Reliance Jio reported solid performance for Q4, with revenue of ₹30,018 crore, up from ₹29,307 crore in the previous quarter, reflecting a modest quarter-on-quarter growth. On a year-on-year basis, the revenue showed a significant increase from ₹25,959 crore, marking a healthy rise of approximately 15.6%.
The company’s earnings before interest, tax, depreciation, and amortization (EBITDA) for the quarter stood at ₹16,188 crore, a rise from ₹15,798 crore in Q3, representing a slight QoQ increase.
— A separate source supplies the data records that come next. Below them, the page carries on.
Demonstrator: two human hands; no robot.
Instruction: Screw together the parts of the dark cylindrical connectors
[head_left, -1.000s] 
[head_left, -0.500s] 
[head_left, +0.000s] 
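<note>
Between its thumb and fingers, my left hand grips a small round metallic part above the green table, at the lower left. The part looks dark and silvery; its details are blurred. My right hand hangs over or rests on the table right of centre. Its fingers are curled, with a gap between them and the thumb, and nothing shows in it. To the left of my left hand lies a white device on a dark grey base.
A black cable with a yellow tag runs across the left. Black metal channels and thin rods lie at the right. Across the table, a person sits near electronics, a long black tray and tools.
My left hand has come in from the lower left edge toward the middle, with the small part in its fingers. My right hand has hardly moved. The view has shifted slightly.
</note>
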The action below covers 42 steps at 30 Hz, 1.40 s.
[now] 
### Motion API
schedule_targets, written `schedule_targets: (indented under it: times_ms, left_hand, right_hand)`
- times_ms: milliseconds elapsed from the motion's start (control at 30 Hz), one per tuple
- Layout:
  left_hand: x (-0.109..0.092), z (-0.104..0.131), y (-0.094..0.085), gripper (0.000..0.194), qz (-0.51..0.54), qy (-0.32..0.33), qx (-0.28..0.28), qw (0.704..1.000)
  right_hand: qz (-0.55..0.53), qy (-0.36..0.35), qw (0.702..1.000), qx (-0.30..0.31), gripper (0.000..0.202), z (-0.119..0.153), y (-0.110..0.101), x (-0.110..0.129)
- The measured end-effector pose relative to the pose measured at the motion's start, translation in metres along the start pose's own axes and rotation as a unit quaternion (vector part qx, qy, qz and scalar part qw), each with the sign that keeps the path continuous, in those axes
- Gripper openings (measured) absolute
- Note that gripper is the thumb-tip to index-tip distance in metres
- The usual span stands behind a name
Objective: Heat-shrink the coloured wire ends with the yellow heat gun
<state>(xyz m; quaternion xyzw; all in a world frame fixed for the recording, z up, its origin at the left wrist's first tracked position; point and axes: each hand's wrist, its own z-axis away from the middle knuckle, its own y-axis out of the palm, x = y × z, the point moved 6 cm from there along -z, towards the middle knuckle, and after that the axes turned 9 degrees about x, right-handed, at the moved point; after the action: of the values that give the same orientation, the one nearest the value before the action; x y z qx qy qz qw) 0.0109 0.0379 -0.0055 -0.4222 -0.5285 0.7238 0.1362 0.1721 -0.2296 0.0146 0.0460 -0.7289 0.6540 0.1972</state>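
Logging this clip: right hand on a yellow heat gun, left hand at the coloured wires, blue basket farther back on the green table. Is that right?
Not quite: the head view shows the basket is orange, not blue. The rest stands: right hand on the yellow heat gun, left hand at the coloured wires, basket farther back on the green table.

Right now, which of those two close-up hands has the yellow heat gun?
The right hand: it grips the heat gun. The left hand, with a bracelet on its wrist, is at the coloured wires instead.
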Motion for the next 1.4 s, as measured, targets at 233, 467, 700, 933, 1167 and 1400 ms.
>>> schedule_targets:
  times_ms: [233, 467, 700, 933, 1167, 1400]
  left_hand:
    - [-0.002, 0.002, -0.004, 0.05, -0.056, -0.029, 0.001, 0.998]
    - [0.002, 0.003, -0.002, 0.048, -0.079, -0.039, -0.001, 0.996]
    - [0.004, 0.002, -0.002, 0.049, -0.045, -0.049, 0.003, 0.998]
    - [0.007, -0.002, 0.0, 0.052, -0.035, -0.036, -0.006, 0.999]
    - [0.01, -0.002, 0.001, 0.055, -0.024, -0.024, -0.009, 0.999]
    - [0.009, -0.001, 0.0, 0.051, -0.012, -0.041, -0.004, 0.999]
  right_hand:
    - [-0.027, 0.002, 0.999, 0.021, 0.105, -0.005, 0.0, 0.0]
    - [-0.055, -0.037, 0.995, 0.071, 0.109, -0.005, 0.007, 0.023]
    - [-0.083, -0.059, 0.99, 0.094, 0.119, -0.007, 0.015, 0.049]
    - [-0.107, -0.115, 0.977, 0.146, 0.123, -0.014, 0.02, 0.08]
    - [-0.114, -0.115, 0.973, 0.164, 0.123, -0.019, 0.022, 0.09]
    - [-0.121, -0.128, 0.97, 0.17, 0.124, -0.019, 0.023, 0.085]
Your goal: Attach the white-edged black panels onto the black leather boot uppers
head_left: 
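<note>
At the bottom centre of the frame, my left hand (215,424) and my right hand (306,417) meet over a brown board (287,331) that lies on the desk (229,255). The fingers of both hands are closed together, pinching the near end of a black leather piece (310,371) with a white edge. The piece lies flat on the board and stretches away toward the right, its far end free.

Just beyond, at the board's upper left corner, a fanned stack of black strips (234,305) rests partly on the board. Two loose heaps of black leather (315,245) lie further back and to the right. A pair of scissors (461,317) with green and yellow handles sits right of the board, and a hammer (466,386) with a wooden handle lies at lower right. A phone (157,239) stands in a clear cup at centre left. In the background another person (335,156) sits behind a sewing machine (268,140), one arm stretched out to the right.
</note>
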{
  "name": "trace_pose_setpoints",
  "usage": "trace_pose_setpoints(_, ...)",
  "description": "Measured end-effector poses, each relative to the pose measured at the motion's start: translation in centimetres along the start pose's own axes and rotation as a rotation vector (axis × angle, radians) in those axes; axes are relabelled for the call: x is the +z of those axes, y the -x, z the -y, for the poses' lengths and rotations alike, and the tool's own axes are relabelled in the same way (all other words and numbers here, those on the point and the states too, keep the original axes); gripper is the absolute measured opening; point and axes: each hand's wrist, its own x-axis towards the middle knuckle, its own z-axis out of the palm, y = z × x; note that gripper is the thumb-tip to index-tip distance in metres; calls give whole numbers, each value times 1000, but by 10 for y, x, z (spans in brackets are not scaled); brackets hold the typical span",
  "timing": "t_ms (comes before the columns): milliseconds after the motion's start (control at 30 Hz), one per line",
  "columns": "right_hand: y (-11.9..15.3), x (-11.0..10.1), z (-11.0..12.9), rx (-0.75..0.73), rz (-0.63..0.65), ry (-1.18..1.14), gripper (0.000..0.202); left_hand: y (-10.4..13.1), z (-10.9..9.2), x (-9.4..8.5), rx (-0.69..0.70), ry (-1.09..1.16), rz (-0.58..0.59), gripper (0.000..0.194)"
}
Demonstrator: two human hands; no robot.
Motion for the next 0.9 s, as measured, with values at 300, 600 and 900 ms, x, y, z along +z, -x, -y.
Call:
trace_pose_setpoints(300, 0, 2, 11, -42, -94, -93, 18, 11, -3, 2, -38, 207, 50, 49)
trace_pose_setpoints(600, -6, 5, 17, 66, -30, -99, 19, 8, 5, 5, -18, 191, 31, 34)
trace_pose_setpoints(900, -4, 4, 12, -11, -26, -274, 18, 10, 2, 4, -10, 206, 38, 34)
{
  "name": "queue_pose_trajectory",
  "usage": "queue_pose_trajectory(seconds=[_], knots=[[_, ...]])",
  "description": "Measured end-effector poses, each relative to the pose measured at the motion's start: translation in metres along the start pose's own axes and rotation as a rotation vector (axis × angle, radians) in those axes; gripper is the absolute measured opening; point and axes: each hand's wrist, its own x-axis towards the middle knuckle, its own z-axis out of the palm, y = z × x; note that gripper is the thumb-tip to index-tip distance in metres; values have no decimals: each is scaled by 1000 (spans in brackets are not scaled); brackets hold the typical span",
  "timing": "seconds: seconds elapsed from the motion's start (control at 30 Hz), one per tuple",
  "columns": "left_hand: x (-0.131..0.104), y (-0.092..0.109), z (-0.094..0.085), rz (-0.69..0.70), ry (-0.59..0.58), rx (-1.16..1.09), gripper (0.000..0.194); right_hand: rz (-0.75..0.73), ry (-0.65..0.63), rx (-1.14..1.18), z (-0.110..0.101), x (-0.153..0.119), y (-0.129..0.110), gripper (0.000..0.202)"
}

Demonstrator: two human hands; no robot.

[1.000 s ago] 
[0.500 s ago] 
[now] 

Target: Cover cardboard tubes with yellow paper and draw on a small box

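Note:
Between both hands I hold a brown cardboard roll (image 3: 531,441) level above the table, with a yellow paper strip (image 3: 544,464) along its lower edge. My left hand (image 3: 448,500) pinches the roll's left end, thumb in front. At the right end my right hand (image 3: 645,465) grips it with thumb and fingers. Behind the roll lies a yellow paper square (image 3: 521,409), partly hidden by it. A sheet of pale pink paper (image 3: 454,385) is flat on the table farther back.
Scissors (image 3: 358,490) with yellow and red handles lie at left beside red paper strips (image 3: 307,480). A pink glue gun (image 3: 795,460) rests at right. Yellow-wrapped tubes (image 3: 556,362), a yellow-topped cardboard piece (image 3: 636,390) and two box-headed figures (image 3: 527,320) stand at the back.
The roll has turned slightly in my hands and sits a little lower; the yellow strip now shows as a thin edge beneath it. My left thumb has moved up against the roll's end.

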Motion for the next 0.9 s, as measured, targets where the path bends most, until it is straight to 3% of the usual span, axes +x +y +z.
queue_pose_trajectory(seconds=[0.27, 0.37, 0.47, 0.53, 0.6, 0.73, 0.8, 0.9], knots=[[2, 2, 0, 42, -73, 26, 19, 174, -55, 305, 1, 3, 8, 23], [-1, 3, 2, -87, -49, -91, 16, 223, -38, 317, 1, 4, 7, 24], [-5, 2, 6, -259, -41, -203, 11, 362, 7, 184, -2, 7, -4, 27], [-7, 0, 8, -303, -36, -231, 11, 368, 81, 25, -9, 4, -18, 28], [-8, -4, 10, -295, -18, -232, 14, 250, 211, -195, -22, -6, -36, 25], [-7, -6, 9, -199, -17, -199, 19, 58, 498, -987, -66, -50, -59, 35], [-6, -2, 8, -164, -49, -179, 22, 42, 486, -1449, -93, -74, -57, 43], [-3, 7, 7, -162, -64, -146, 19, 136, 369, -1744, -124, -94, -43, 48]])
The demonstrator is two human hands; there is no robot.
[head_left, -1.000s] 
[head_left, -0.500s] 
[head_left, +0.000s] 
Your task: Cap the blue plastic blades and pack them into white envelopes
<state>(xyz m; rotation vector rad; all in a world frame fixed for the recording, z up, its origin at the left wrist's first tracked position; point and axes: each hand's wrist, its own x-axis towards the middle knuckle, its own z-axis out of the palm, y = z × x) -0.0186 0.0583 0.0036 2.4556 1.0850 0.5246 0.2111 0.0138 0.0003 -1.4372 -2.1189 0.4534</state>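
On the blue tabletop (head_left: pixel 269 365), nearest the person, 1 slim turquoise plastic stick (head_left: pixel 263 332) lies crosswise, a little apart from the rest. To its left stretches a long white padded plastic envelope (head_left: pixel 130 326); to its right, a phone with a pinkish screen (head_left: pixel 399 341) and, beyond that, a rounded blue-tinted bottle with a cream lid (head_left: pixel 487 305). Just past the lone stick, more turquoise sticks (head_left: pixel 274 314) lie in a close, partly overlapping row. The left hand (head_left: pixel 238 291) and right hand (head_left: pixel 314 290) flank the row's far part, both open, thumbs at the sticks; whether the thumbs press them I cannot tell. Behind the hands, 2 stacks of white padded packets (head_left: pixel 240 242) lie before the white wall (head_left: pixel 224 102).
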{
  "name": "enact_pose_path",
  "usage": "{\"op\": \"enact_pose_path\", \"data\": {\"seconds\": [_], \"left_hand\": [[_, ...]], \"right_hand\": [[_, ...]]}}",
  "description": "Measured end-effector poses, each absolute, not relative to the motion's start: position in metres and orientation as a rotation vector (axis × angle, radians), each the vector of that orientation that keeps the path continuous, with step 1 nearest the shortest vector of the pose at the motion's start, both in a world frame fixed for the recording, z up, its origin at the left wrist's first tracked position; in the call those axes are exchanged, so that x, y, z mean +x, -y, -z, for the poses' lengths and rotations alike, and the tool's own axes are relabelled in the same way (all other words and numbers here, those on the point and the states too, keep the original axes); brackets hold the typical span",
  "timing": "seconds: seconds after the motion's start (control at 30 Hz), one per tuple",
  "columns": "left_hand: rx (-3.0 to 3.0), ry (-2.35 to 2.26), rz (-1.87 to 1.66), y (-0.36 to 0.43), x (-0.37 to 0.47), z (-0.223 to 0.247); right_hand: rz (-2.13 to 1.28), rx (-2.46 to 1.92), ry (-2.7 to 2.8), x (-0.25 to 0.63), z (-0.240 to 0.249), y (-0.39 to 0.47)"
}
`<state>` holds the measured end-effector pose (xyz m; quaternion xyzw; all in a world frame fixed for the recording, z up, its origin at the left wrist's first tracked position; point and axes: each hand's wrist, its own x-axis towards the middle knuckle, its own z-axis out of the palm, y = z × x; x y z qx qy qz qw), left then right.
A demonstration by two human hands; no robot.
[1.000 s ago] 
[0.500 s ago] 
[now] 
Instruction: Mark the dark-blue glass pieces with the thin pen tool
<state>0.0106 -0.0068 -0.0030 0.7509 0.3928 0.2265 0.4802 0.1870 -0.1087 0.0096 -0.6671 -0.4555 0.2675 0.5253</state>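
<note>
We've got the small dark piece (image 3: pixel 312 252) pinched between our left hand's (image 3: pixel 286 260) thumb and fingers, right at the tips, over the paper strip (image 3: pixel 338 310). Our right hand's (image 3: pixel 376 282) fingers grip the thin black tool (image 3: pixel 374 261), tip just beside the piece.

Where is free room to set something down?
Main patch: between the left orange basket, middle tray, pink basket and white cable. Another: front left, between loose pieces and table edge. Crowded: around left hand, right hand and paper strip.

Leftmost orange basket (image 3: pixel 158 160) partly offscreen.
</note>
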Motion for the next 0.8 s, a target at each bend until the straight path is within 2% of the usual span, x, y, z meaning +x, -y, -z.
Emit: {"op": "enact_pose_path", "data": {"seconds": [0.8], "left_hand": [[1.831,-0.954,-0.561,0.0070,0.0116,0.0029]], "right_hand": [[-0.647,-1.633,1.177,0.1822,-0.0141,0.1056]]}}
Compared to the ₹13,734 crore reported in Q4 of the previous year, EBITDA saw a notable year-on-year growth of approximately 17.9%.
The EBITDA margin for the quarter was stable at 53.9%, maintaining the same margin as in the previous quarter, and showing an improvement from the 52.9% recorded in the same quarter last year.
Jio’s management highlighted positive trends in consumption, with data traffic growing by 20%. The company continues to break global records in data consumption, further strengthening its market position. Additionally, Jio has witnessed good traction in digital revenue, contributing to its overall growth.
Commenting specifically on Jio’s performance, Mukesh D. Ambani stated: “Our Digital Services business achieved record revenue and profit numbers. The steady increase in our subscriber base, with an improving mix and increasing user engagement metrics, has significantly boosted earnings. The strong adoption of our 5G services and home broadband offerings continues, with accelerated growth in subscribers and the number of home-connects.”
He further added, “Jio continues to invest in innovation, focusing on AI capabilities and next-generation technologies, which will shape India’s digital future.”
Overall, the company reported a consolidated net profit of ₹19,407 crore in Q4 FY25, up 2.41% from ₹18,951 crore in Q4 FY24. Revenue stood at ₹2.61 lakh crore, marking a 10.59% year-on-year increase from ₹2.36 lakh crore. EBITDA came in at ₹43,832 crore, rising 3.09% from ₹42,516 crore a year ago. However, EBITDA margin dropped to 16.8%, compared to 18% in the same period last year and 18.25% in the previous quarter.